Метафорический ряд «больного», «просящего» («Нева металась, как больной»; «И бьясь об гладкие ступени, Как челобитчик») связывает воду с линией «жертв», к которым принадлежит и Евгений средних эпизодов. Метафорический ряд «зверя», «разбойника» («И вдруг, как зверь, остервенясь, На город кинулась»; «Злые волны, Как воры, лезут в окна», «Невой ограбленный подвал»; «Боясь погони, утомленны, Спешат разбойники домой, Добычу на пути роняя»; «К решеткам кинулись каналы») – связан с Евгением фазы бунта (ср. полное совпадение начала наводнения в последнем примере и начала бунта Евгения: «Его чело к решетке хладной прилегло»). Нужно заметить, что Нева опережает и прямо предвещает судьбу героя: ее метафорическая болезнь, бунт, страх погони происходят задолго до реальных происшествий и поступков Евгения. Но наводнение – зеркало не только Евгения. Метафорический ряд «войны» и «победы» (с характерным образом коня): «Но, торжеством победы полны, Еще кипели злобно волны» (ср. «волн – полн» – первая рифма поэмы); «И тяжело Нева дышала, Как с битвы прибежавший конь» – ведет к Петру, Петру-полководцу «Полтавы»: вот почти прямая цитата: «Швед, русский – колет, рубит, режет. Бой барабанный, клики, скрежет, Гром пушек, топот, ржанье, стон» – (о воде) «Так злодей ‹…› в село ворвавшись, ломит, режет, Крушит и грабит; вопли, скрежет, Насилье, брань, тревога, вой!..». Военными метафорами описаны разрушения наводнения: «Как будто в поле боевом, Тела валяются».

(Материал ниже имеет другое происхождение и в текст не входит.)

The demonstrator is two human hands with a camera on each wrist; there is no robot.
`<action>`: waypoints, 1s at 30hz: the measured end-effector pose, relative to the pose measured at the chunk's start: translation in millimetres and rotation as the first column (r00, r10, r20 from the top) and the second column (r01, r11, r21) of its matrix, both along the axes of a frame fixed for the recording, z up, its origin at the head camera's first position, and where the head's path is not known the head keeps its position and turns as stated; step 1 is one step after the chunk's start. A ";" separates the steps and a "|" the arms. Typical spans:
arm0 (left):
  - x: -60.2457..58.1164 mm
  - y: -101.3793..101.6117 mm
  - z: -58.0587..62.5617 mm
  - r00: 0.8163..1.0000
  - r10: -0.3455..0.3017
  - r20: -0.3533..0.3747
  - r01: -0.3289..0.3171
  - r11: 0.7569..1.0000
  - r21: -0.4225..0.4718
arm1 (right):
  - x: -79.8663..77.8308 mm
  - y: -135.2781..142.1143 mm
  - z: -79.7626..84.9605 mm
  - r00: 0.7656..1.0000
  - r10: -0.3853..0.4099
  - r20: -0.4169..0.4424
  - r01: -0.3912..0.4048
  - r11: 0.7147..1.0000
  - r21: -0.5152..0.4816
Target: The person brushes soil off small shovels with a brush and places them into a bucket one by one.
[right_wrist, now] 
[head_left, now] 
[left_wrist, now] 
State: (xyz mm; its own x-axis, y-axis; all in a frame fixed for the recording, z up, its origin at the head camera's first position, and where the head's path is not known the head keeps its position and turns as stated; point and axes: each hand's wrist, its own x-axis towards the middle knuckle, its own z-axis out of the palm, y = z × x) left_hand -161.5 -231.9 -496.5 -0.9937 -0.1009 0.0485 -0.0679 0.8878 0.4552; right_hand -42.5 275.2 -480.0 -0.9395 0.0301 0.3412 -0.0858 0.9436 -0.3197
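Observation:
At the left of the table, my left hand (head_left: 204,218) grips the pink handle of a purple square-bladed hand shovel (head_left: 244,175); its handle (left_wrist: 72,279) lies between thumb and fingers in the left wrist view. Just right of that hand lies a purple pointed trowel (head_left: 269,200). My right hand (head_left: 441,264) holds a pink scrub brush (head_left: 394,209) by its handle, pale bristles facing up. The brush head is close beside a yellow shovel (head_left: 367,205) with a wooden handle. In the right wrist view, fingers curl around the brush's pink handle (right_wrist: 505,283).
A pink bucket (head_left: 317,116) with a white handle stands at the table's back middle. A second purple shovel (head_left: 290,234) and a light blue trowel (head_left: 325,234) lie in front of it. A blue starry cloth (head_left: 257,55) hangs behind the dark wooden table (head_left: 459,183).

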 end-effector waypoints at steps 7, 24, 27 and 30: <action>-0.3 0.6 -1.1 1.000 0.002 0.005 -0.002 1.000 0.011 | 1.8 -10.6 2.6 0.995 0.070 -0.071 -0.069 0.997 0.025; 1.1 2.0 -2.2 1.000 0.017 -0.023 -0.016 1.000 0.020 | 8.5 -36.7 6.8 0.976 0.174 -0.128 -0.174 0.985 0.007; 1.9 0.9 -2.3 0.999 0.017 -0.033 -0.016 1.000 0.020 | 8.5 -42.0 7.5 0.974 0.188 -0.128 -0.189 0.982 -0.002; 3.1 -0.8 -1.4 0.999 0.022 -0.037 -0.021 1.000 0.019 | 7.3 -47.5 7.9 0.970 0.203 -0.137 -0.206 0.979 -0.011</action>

Евгений тоже резко меняется. В первой фазе (до трагедии) он принадлежит иронической линии «обыденного порядка, убогого быта». Это иронический, сугубо прозаичный герой, вернее, антигерой:
Что мог бы Бог ему прибавитьУма и денег.В эту ироническую, почти сатирическую линию входят генералы, городской «народ», граф Хвостов, чиновник, посещающий остров в финале. Вторая фаза Евгения – от первого столкновения с Кумиром до второго – фаза жертвы. В линию жертвы входит Нева до наводнения и, вероятно, «покойный царь»[59]. Третья, короткая фаза бунта героя в словесном плане дублирует бунт воды.

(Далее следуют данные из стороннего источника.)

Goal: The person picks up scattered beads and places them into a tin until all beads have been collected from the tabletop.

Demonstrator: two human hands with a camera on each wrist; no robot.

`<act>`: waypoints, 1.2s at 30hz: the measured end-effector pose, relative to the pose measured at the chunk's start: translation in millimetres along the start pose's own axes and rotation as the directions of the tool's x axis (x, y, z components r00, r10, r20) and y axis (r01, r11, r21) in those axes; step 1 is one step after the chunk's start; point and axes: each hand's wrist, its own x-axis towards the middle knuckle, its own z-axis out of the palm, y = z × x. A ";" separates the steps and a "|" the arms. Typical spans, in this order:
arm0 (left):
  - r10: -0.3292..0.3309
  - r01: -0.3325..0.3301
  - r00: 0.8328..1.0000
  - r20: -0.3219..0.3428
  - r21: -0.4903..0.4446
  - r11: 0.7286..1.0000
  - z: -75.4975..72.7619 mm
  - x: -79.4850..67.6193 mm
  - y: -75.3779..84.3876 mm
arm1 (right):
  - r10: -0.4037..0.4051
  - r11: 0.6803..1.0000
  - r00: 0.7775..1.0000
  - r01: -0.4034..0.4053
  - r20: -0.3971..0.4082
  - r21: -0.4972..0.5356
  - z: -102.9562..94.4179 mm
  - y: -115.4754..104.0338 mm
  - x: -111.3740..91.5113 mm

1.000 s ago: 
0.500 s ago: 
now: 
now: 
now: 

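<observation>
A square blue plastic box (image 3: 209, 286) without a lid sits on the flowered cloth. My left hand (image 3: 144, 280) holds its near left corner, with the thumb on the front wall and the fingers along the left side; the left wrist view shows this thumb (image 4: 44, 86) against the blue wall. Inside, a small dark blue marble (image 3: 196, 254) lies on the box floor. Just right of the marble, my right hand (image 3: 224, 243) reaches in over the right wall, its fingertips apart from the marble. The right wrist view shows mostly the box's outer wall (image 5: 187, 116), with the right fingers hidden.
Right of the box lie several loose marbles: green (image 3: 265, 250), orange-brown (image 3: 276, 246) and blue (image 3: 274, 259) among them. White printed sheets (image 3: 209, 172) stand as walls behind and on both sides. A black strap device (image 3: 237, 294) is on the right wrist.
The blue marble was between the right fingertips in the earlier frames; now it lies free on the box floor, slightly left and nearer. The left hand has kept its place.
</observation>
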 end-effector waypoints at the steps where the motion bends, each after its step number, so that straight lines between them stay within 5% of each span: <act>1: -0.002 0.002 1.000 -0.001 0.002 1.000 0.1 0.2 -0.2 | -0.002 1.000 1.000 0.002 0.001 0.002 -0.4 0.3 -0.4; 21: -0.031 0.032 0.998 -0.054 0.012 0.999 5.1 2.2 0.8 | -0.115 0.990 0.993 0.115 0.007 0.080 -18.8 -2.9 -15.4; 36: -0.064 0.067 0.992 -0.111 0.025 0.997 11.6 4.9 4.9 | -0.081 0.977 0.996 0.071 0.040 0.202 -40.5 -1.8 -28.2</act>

Меняется и Кумир. Он не появляется без Евгения и каждый раз оказывается его увеличительным зеркалом: в первом столкновении – зеркалом его оцепенения, во втором – ужаса («Ужасен он в окрестной мгле» – ср.: «Ужасных дум Безмолвно полон», «… его смятенный ум Против ужасных потрясений Не устоял») и «оживления» («По сердцу пламень пробежал» – «Мгновенно гневом возгоря»).
Итак, можно выделить такие линии повествования внутри темы Евгения:
1. а) иронически поданный убогий порядок (жертва стихии),
б) страшный «роковой» порядок.
2. Темная обреченная стихия (жертва порядка).

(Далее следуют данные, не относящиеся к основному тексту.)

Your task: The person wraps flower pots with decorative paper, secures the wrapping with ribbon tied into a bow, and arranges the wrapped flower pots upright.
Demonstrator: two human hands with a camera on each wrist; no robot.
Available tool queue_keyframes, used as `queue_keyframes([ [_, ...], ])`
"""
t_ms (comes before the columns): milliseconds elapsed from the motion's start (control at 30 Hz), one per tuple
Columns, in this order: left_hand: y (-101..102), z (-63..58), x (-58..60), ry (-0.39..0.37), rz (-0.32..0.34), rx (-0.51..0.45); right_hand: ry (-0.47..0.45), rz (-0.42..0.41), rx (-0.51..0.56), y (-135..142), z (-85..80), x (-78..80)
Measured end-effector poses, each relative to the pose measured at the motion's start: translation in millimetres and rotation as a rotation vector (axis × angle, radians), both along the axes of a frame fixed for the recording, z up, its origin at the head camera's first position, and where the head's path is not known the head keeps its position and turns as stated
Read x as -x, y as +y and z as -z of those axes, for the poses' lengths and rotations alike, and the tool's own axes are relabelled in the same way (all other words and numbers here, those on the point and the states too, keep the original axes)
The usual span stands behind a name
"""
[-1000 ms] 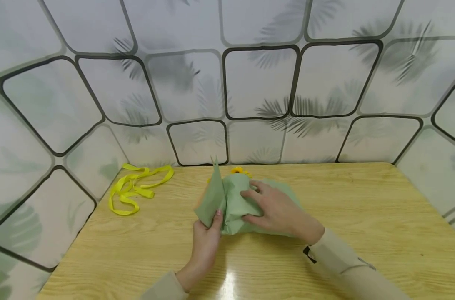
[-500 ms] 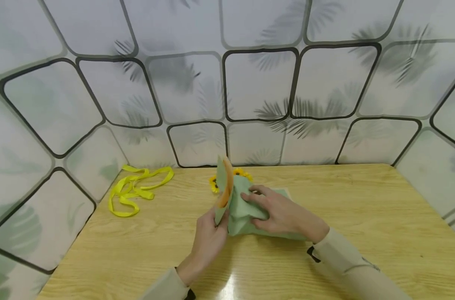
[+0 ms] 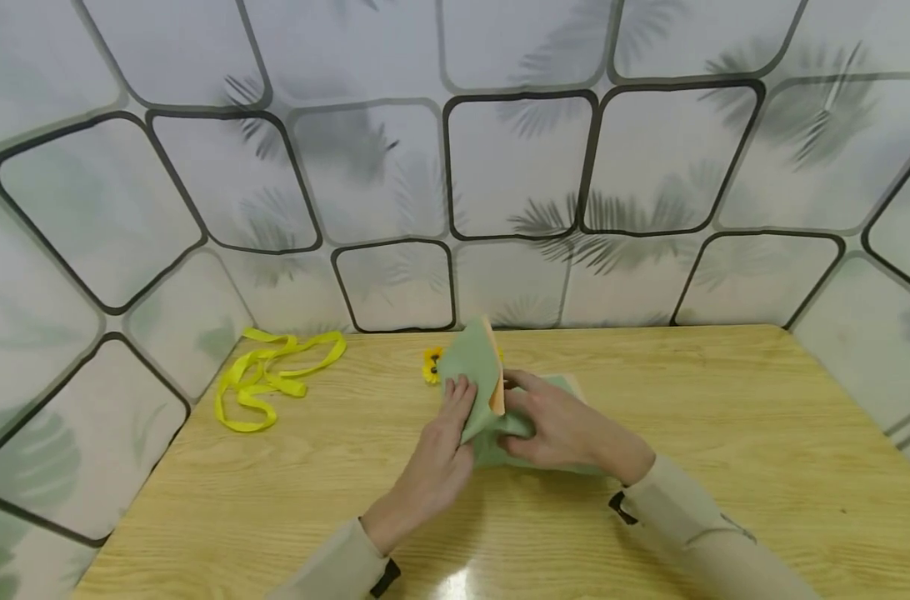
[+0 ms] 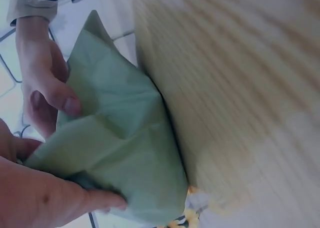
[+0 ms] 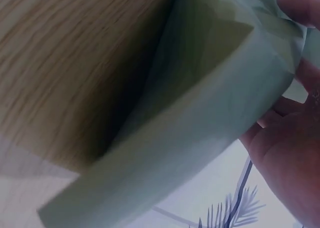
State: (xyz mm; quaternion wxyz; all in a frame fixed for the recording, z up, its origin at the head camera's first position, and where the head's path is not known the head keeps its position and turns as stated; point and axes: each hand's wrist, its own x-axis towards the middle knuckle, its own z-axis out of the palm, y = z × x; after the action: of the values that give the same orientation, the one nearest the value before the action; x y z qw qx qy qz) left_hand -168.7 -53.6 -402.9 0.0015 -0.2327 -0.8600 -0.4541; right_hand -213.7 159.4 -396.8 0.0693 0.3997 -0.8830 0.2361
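A sheet of green wrapping paper [image 3: 470,358], peach on its inner side, is folded around artificial sunflowers [image 3: 432,367] in the middle of the table. My left hand [image 3: 431,462] holds the raised left flap, its fingers lying on the green outer face. In the left wrist view, the edge of the paper [image 4: 115,118] runs between its thumb and fingers. My right hand [image 3: 571,429] grips the bundle from the right, its fingertips partly hidden by the flap. Yellow petals [image 4: 192,215] peek out at the paper's far end; the stems are covered.
A tangled yellow ribbon [image 3: 263,379] lies at the table's back left. The wood-grain table [image 3: 725,417] meets patterned curtain-like walls [image 3: 522,167] at the back and sides. A rolled paper edge [image 5: 165,133] spans the right wrist view.
My left hand has moved right, swinging the left flap up and over toward my right hand. One sunflower at the left has come into view. My right hand has barely shifted.
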Motion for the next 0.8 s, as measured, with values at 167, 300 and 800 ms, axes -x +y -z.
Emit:
queue_keyframes([
  [167,-0.5,-4.8,3.1,-0.049,0.000,0.088,-0.142,-0.030,0.037,5.0,-3.4,0.3],
  [300,-1.1,-5.8,5.9,0.012,0.025,0.216,-0.279,-0.047,0.118,13.1,-1.8,2.2],
  [800,2.0,-8.9,8.7,0.316,0.062,0.606,-0.168,0.282,0.394,6.8,-17.0,-10.2],
])
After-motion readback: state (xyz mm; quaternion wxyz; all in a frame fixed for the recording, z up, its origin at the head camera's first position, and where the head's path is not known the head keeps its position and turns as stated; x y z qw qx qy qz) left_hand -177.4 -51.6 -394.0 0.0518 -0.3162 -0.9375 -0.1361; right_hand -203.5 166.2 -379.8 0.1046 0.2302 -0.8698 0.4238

Эти группы с изменчивым составом персонажей сталкиваются в разных противопоставлениях. Евгений – сначала жертва стихии, потом – жертва порядка. В кульминационной сцене первой части (царь на балконе) «Божий гнев» несет стихия перед лицом бессильной власти, в кульминационной сцене второй части «Божий гнев» – сама власть, мстящая бессильному бунтовщику. В обеих сценах патетична жертва. Жертве принадлежит лирическое слово: афоризм «покойного царя», два косвенных вопроса Евгения («Иль вся наша и жизнь ничто» – в первой части и «Не так ли ты над самой бездной На высоте, уздой железной Россию вздернул на дыбы?»). Сильной стороне принадлежит молчание, рев зверя, косноязычный визг («Ужо тебе!») или «тяжело-звонкое скаканье». Но иначе и быть не может, пока мы в пушкинском мире, где «слабый всегда прав»[60]. Но главное в том, что при всех столкновениях противоположных начал мы находимся внутри одной темы, темы Евгения, и в позициях «слабости» и «силы» сменяют друг друга ее контрастные составные. Гармонической антитезе «ужасен – прекрасен», в теме Божией стихии здесь находится соответствие антитезе «медный – бедный». Медный, постоянный эпитет Всадника, имеет рифму-антитезу в Евгении бедном. Евгений – «бедный» на всем протяжении поэмы. Его бедность, как медь – не свойство, а строительный материал образа. История столкновения этих эпитетов многое объясняет в авторской позиции.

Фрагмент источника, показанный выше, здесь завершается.